Sessanta anni di una brillante carriera, lieta parentesi di una vita vissuta a vedere i sorci verdi per via del suo precedente matrimonio, sfilano ininterrottamente attraverso i tanti personaggi frequentati, da Luchino Visconti ad Aroldo Tieri, esiste un sottile ma logico filo comune che in toto lei stessa condivide: l’integrità morale. “Ecco la mia decisione di smettere pur di non sottostare a certi meccanismi. Certo, alla mia età, uno dice, è normale. Ma non è così, a recitare si va avanti anche tutta la vita. Ma io non ho più voglia perché tutto quello che c’è intorno al teatro puzza di intrallazzi, interessi politici e non, e chi non vuole entrare a far parte di certe correnti è un pesce fuor d’acqua… E io non ci voglio partecipare a questo circo”.

Sarebbe triste inquinare un passato vissuto accanto ai vari Stoppa, Morelli, Valli, Proclemer, Albertazzi, Falk, il fior fiore degli attori che hanno fatto la storia del palcoscenico.  E se dovesse scegliere tra le sue qualità non ha dubbi:” Né l’intelligenza, né la determinazione, bensì Il dubbio. Ho amato molto James Joyce perché è l’artista del dubbio.

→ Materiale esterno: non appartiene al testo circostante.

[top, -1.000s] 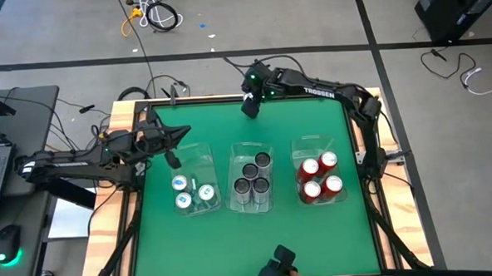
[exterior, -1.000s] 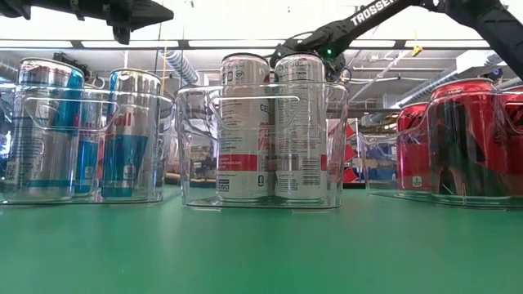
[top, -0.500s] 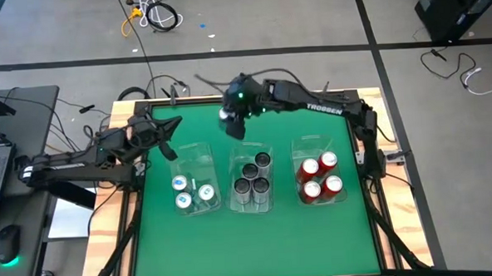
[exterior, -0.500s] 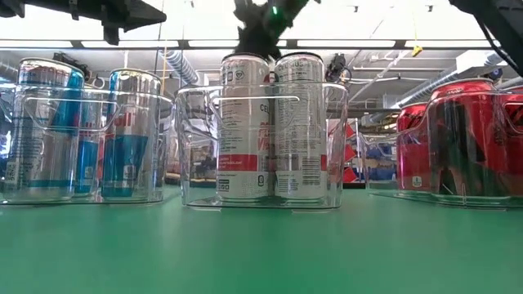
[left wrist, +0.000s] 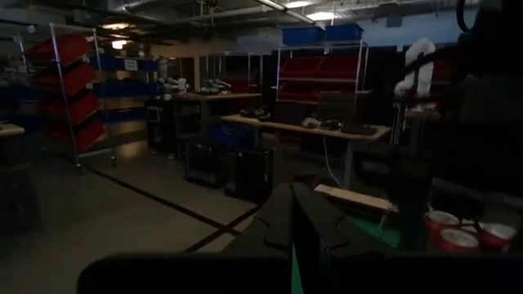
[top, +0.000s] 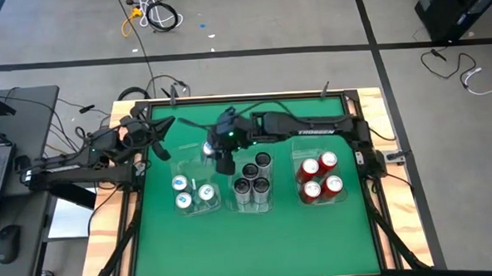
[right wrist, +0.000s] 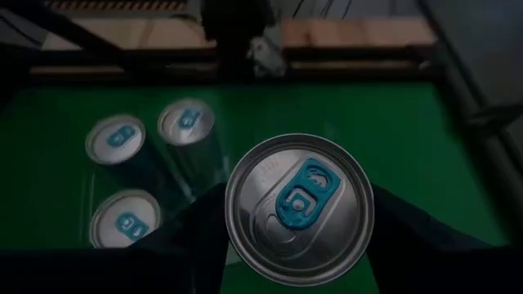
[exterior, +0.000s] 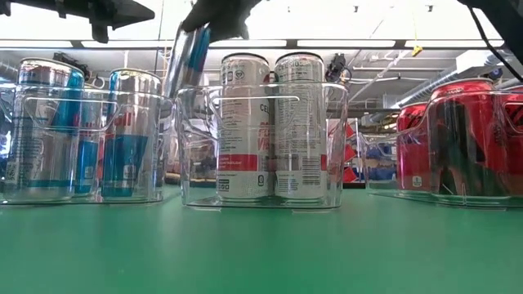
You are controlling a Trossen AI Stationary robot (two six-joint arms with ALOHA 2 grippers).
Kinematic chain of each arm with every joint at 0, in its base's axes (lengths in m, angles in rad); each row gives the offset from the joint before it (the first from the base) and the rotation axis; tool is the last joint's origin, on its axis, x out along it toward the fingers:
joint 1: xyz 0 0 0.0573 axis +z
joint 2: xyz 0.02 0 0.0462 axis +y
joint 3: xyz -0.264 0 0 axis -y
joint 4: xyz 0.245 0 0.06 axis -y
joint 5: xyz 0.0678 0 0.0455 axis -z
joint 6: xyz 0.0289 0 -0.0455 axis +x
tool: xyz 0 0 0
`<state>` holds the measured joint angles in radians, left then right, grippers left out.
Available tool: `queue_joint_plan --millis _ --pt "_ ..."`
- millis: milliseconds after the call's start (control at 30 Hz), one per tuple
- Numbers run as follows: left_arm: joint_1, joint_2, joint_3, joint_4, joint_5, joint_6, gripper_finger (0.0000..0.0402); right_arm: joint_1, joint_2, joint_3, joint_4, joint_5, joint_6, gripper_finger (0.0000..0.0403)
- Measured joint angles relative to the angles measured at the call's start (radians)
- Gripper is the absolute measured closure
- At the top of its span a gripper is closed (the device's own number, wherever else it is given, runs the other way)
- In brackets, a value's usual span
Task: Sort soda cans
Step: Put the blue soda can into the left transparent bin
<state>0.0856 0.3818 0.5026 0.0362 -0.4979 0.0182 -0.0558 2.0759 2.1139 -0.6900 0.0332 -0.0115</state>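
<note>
Bins sit in a row on the green table [top: 316, 226]; the middle bin [top: 252, 183] holds grey cans [top: 251, 179]. Right of it lie red cans [top: 319, 177], left of it teal-topped cans [top: 192, 194]. Above its left edge, the right gripper [top: 222, 160] pinches a tilted teal-tabbed can [right wrist: 298, 209]. Farther left hangs the left gripper [top: 157, 142], fingers spread.

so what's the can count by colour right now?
Teal-top cans: 4 (3 in the left bin, 1 held by the right gripper at that bin's edge)
Grey cans: 4, middle bin
Red cans: 4, right bin
Total: 12
Left gripper waits by the table's left edge.
</note>
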Motion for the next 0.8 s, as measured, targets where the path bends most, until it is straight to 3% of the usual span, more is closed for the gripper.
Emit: queue_joint_plan --millis 467,800 --pt "0.0 -0.031 0.0 -0.059 -0.019 0.003 0.0397 0.002 0.172 -0.003 0.062 -0.132 0.028 0.0184" --pt "0.0 -0.03 0.0 -0.069 -0.021 0.003 0.0397 0.029 0.198 -0.003 0.068 -0.159 0.038 0.0184"
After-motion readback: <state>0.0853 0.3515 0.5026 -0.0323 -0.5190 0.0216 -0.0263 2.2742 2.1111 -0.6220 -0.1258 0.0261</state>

Il dubbio che ti costringe a ragionare, a non prenderti sul serio e che ti stimola a cambiare”. Chapeau, cara signora e ci conforta assai aver assistito ad alcuni di questi meravigliosi spettacoli seppure in televisione che quando non era ancora la sottile lastra luminosa gracchiante e sovraccarica di effetti speciali, era una semplice scatola magica su cui scorrevano le immagini dei tanti personaggi che come lei raccontavano la storia del mondo letterario fino ad allora conosciuto.